● **EXERCISE**
Start at the first line below and write out everything verbatim except the pictures.
** DATA SHOWN follows **
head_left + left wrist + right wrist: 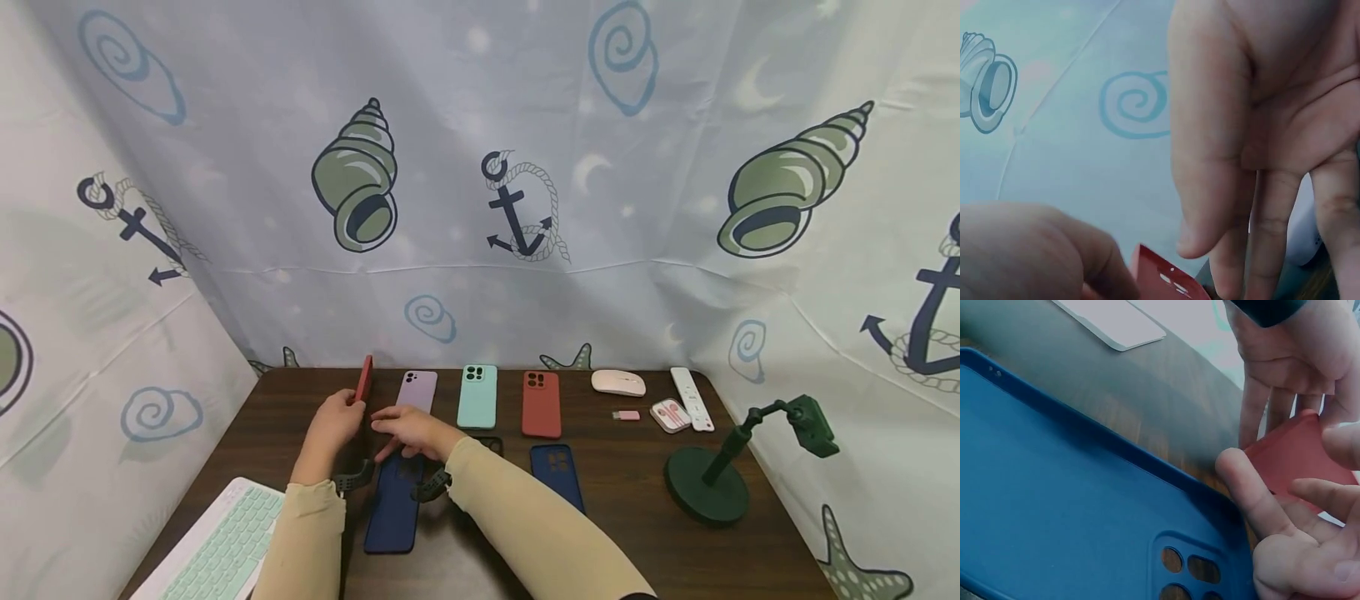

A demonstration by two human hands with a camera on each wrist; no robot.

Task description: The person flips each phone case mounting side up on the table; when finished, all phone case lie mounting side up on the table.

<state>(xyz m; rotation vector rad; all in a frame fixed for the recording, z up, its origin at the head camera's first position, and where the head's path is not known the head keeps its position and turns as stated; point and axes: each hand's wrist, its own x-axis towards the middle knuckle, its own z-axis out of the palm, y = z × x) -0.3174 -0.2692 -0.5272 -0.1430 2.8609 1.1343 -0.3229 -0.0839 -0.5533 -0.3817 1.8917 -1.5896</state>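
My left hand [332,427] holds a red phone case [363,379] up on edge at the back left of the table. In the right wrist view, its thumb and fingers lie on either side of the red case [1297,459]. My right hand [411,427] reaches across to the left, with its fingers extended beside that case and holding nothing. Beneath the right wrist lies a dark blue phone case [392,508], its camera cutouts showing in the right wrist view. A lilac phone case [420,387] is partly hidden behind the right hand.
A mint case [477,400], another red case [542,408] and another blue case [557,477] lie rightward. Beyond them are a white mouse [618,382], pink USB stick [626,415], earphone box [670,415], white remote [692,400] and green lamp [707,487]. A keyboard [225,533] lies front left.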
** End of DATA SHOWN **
● **SOLUTION BELOW**
head_left + left wrist + right wrist: 

A demonstration by two human hands with a camera on each wrist; no robot.

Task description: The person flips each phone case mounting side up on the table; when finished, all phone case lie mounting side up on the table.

<state>(xyz m; rotation vector rad; all in a frame fixed for the recording, z up, its origin at the head camera's first position, and where the head's path is not known the head keeps its position and turns as stated; point and axes: each hand's wrist, its own x-axis towards the middle knuckle, its own z-axis out of the palm, y = z × x) -0.3174 -0.2692 -0.5272 -0.1430 2.8609 1.1343 -0.3229 -0.0839 -0.5533 -0.3817 1.8917 -1.5896</state>
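My left hand [332,427] holds a red phone case [363,379] up on edge at the back left of the table. In the right wrist view, its thumb and fingers lie on either side of the red case [1297,459]. My right hand [411,427] reaches across to the left, with its fingers extended beside that case and holding nothing. Beneath the right wrist lies a dark blue phone case [392,508], its camera cutouts showing in the right wrist view. A lilac phone case [420,387] is partly hidden behind the right hand.
A mint case [477,400], another red case [542,408] and another blue case [557,477] lie rightward. Beyond them are a white mouse [618,382], pink USB stick [626,415], earphone box [670,415], white remote [692,400] and green lamp [707,487]. A keyboard [225,533] lies front left.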

The output is complete, and nothing more is needed.